WHAT YOU HAVE TO DO. Each line from the one containing "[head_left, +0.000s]" to the last line of the listing below must be reproduced exactly, and nothing more.

***

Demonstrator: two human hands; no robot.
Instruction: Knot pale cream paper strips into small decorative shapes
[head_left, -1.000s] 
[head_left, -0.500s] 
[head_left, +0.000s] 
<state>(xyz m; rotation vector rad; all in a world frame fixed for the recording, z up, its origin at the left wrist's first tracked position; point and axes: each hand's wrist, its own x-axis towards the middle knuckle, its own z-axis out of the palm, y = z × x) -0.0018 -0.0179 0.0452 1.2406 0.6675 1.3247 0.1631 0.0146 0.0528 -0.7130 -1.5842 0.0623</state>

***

SOLUTION FOR THIS PROBLEM.
[head_left, +0.000s] 
<state>(xyz m; rotation vector rad; all in a world frame fixed for the recording, z up, its origin at the left wrist's first tracked position; point and axes: each hand's wrist, its own x-axis towards the middle knuckle, its own z-axis out of the palm, y = z × x) -0.0018 -0.0179 0.0452 1.2406 0.6675 1.3247 0.1631 0.0146 0.0528 -0.7130 -1.5842 0.0623</state>

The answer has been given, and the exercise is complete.